What is needed> Exclude images; transcribe the rest of the data exactly.

Dataset content>
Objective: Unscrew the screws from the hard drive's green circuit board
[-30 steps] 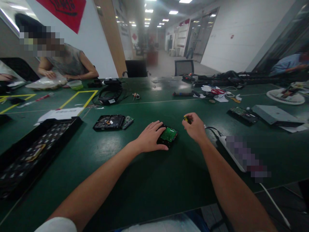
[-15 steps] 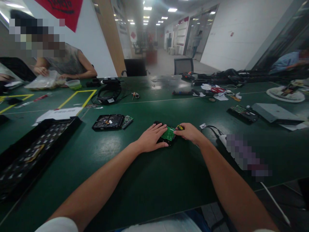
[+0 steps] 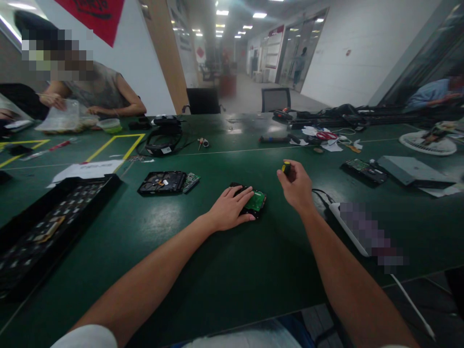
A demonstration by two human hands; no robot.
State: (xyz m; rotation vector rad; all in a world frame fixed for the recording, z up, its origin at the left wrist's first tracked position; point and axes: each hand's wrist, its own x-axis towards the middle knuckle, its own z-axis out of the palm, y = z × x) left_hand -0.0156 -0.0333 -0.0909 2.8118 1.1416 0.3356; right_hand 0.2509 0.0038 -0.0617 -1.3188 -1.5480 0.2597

Problem solution>
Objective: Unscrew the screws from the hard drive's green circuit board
[-30 steps] 
[-15 steps] 
[+0 steps] 
A demonstration by two human hands; no robot.
State: (xyz m; rotation vector rad; all in a world frame fixed for the recording, z up, its origin at the left wrist's first tracked position; point and axes: each hand's wrist, its own x-axis towards the middle knuckle, its own z-axis out of the palm, y = z × x) left_hand -0.0156 -0.0333 -0.0909 2.8118 1.1416 0.3356; right_hand 0.2509 0.0038 -0.0617 -1.3188 -1.5480 0.2597

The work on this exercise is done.